Zimbalist Alexa, Radimer Kelly H, Ergas Isaac J, Roh Janise M, Quesenberry Charles P, Kwan Marilyn L, Kushi Lawrence H
Division of Research, Kaiser Permanente Northern California, 4480 Hacienda Drive, Pleasanton, CA 94588, United States.
Division of Research, Kaiser Permanente Northern California, 4480 Hacienda Drive, Pleasanton, CA 94588, United States.
Ann Epidemiol. 2025 Apr;104:55-60. doi: 10.1016/j.annepidem.2025.02.013. Epub 2025 Mar 4.
Traditional methods to handle missing data rely on making assumptions about missing data patterns. Locally estimated scatterplot smoothing (LOESS) regression models were explored as a data-driven option to minimize missing weight data in a longitudinal cohort of breast cancer patients.
Outpatient weights from 2 years prior to breast cancer diagnosis to 10 years post were extracted from electronic health records for 10,778 women with invasive breast cancer diagnosed from 2005-2013 at Kaiser Permanente. LOESS regression models estimated weights at baseline (breast cancer diagnosis) and 6 follow-up time points (6, 12, 24, 48, 72, and 96 months post-baseline). The weights identified by the LOESS models were compared with those identified by the closest-available method, in which the weight measurement closest to each timepoint within a specified time window was selected.

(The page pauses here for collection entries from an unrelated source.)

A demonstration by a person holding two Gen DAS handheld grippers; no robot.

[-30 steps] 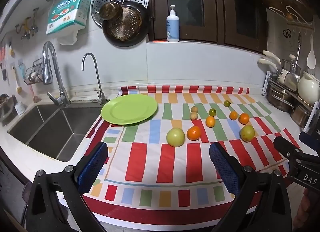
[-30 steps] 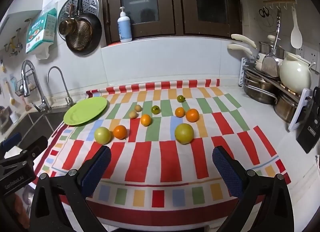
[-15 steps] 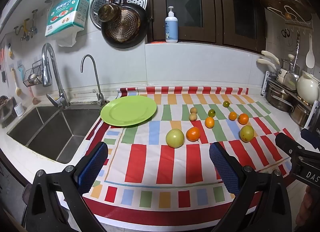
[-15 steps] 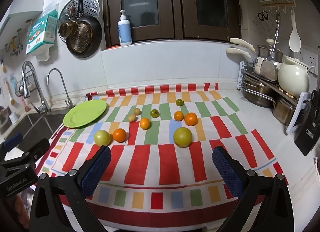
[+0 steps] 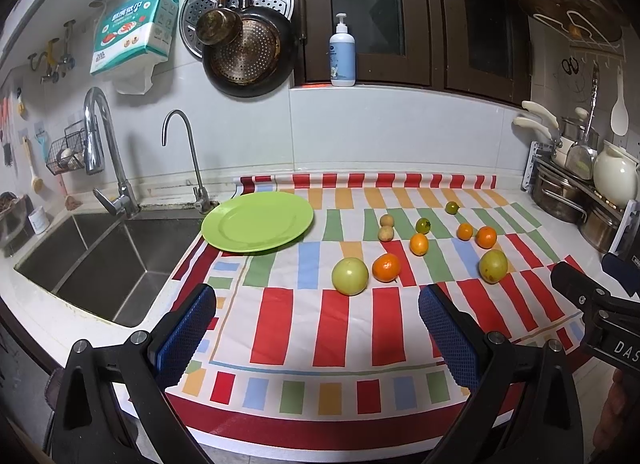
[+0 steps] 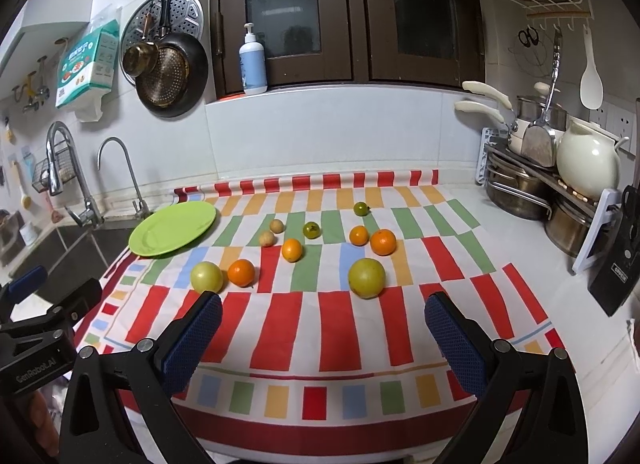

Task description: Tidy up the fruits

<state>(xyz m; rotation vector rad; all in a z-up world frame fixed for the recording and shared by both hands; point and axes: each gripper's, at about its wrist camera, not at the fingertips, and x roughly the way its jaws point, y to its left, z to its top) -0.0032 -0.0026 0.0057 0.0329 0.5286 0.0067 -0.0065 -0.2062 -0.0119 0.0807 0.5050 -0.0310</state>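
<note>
Both grippers are hanging over the near edge of the striped cloth with nothing in them — the left gripper has its blue pads spread wide, and the right gripper is just as wide open. The fruit all sits on the cloth ahead of the fingers, clear of them. For the left one, the closest pieces are a big yellow-green fruit and an orange just beside it, slightly right of centre. For the right one, a second yellow-green fruit lies straight ahead, near the pads. Further back there are smaller oranges, two little tan round ones and two dark green ones, loosely scattered. The green plate is empty, sitting back-left at the cloth's corner, next to the sink.
</note>
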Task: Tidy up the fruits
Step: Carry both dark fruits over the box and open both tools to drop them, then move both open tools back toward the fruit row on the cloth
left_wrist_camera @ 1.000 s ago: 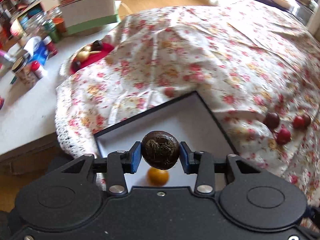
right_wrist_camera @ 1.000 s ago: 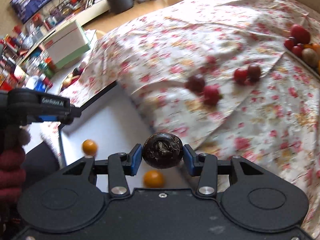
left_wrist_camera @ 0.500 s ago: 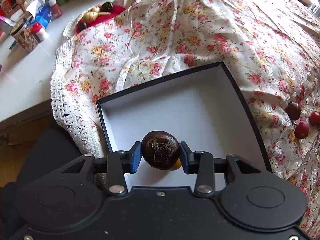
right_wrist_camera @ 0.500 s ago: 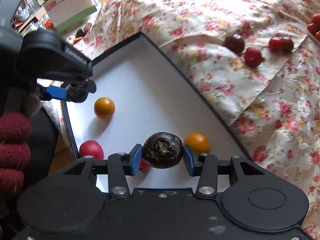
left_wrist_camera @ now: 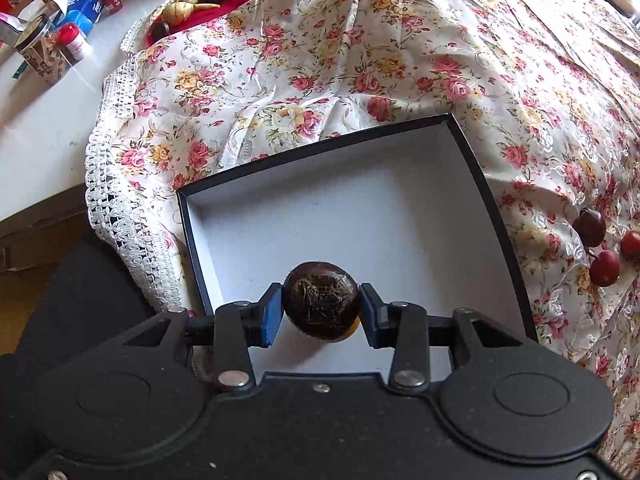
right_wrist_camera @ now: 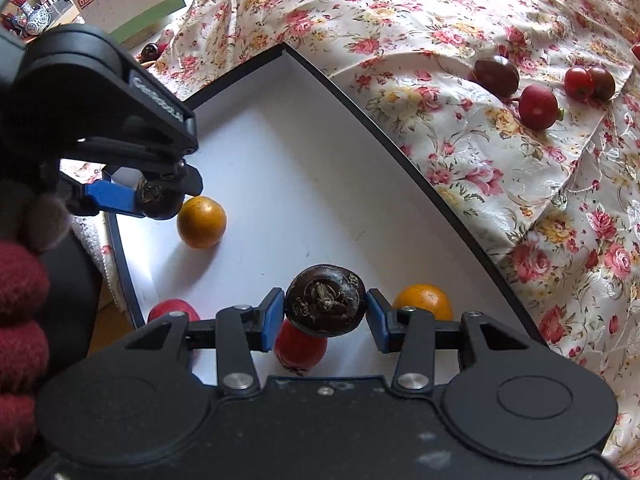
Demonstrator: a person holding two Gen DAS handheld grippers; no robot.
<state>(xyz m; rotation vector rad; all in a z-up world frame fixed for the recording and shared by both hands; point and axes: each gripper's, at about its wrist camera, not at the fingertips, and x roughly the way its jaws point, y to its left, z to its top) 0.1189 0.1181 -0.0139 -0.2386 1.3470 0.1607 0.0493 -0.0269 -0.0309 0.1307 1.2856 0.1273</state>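
With our left gripper [left_wrist_camera: 321,307] loosening around its dark fruit [left_wrist_camera: 321,306] and our right gripper [right_wrist_camera: 325,311] clamping another [right_wrist_camera: 325,300], either could roll into the orange fruit [right_wrist_camera: 201,222] at frame left.

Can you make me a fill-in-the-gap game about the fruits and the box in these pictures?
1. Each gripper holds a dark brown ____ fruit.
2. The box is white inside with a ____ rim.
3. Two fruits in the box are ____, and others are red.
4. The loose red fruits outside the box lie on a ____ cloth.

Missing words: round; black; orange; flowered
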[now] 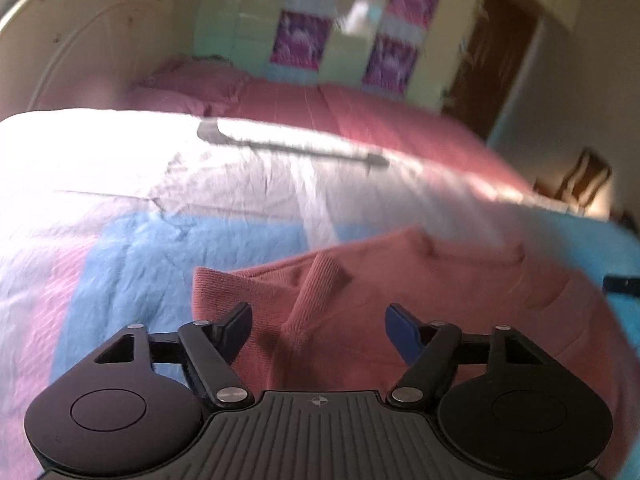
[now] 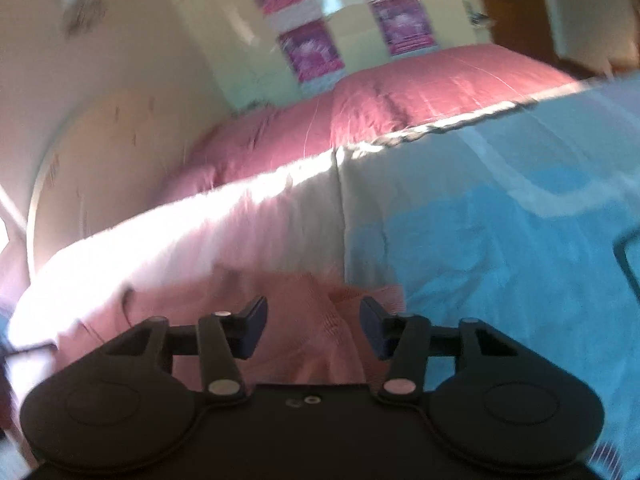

Compared with the closest-available method, LOESS models identified fewer weights at baseline and 6 months post, but significantly more weights at later follow-up periods. At all timepoints, more than 80% of the weights identified by both approaches differed by 2.50 kilograms or less.
LOESS regression makes effective use of available longitudinal data and may be a beneficial tool to minimize missing longitudinal data in future EHR-based studies.
处理缺失数据的传统方法依赖于对缺失数据模式做出假设。局部估计散点图平滑(LOESS)回归模型被作为一种数据驱动的选项进行探索,以尽量减少一组乳腺癌患者纵向队列中缺失的体重数据。
从2005年至2013年在凯撒医疗集团被诊断为浸润性乳腺癌的10778名女性的电子健康记录中提取乳腺癌诊断前2年至诊断后10年的门诊体重数据。LOESS回归模型估计了基线(乳腺癌诊断时)和6个随访时间点(基线后6、12、24、48、72和96个月)的体重。将LOESS模型确定的体重与通过最近可用方法确定的体重进行比较,最近可用方法是在指定时间窗口内选择最接近每个时间点的体重测量值。
与最近可用方法相比,LOESS模型在基线和6个月后确定的体重较少,但在后期随访期确定的体重明显更多。在所有时间点,两种方法确定的体重中超过80%相差2.50千克或更少。
LOESS回归有效地利用了可用的纵向数据,可能是未来基于电子健康记录的研究中尽量减少纵向数据缺失的有益工具。